DNA oligomers are attracting attention as functional molecules driven in cells due to their high biocompatibility. In this study, we attempted to construct a drug that expresses its drug effect under photoirradiation conditions only in the presence of a target gene by changing the interaction between quencher and photosensitizer using structural change.
In the system, we designed a 20-mers hairpin DNA (H-ODN) and introduced a photosensitizer (ruthenium complex: Ru), and a quencher (cyclooctatetraene: COT), at both ends of H-ODN, which usually forms a hairpin-type structure. When H-ODN forms hairpin-type structure, the efficiency of singlet oxygen production is low, because of rapid energy transfer from Ru to COT. On the other hand, when target RNA complementary to H-ODN is present in the cells, H-ODN changes to a double-stranded structure. Thus, Ru and COT are separated from each other and singlet oxygen is generated upon photoirradiation. In this study, we selected a tumor-associated microRNA: miR-21 as an intracellular target and characterized the behavior of H-ODNs.

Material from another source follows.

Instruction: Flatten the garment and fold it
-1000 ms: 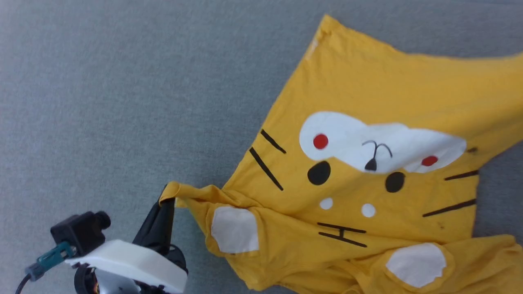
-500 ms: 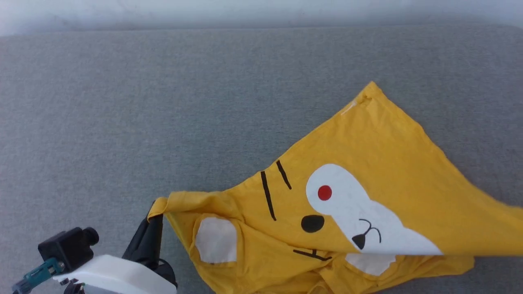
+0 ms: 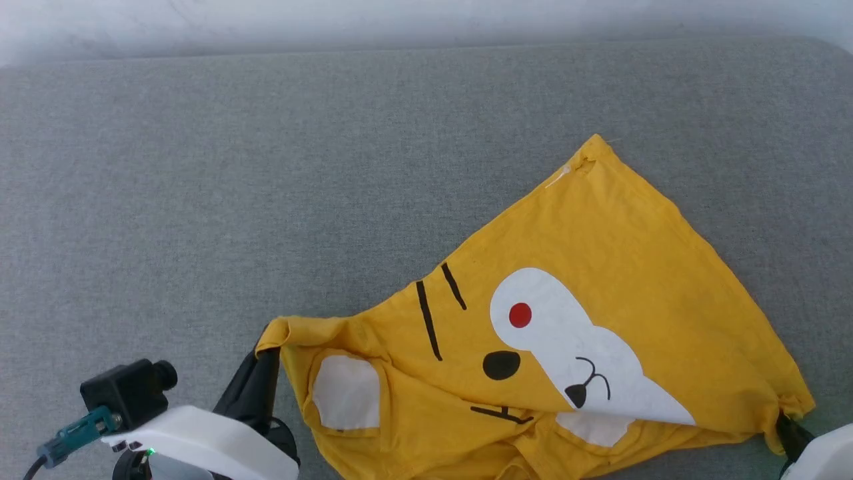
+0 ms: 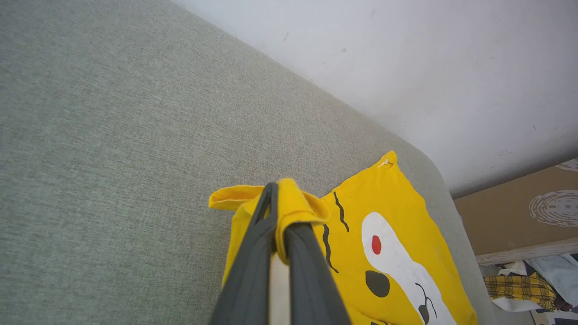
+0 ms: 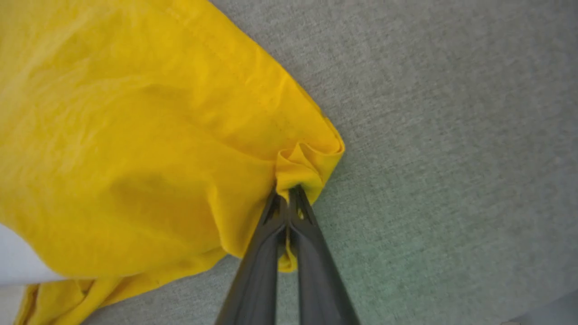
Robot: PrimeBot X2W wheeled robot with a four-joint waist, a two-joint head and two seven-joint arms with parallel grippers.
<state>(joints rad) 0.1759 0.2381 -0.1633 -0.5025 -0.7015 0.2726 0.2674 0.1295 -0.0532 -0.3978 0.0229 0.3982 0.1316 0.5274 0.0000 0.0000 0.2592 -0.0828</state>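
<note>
Garment (image 3: 600, 233) held between left gripper (image 3: 268, 353), right gripper (image 3: 785, 421)

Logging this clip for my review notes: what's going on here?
The robot grips the yellow cartoon-face T-shirt at two points: left hand shut on a bunched corner, right hand shut on the opposite corner. The shirt lies print up on the grey padded surface, spread but rumpled along its near edge. Not yet flat, no fold made.

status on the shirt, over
Left gripper shut on one shirt corner, right gripper shut on another. Shirt print-up on grey cushion, lower part bunched, not flat. No obstruction seen.
</note>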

After the synthesis of H-ODNs using phosphoramidite method, we examined whether the structural change of H-ODN changes the excited state of Ru generated by photoirradiation. When H-ODN was excited in the absence of target strand, weak phosphorescence of Ru around 600 nm was observed. On the other hand, addition of the complementary strand resulted in an enhancement of the emission. We also measured the phosphorescence emission of 1O2 and found that 1O2 generation from H-ODN in double-stranded structure was more efficient than that from hairpin-type H-ODN. The quantum yield for generation of 1O2 from double-stranded H-ODN and hairpin-type H-ODN were 0.11 and 0.02, respectively. Thus, generation of 1O2 was regulated by the conformational change of H-ODN.